INSTRUCTIONS FOR THE TASK:
Set the data down exactly as it stands, and keep its pictures out.

COLLECTED DATA:
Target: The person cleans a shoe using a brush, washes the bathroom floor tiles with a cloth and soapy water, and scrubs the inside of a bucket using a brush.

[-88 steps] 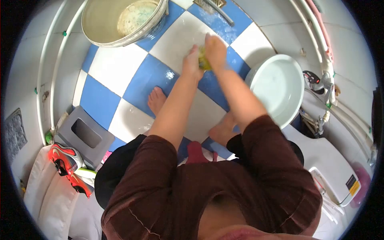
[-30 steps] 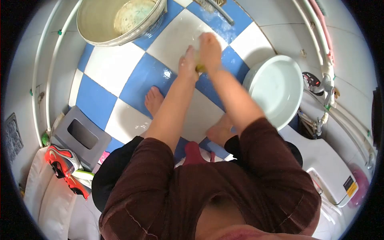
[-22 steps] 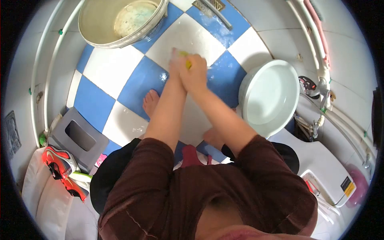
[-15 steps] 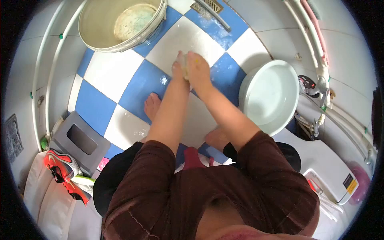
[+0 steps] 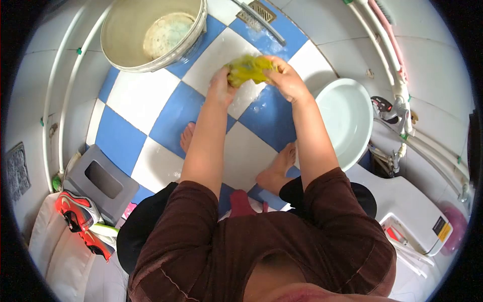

ANSWER BOX:
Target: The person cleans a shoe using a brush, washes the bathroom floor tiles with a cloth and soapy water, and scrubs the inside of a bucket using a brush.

[-88 steps] 
[-30 steps] 
[-22 steps] 
[-15 steps] 
[+0 steps] 

The exercise has been answered completely.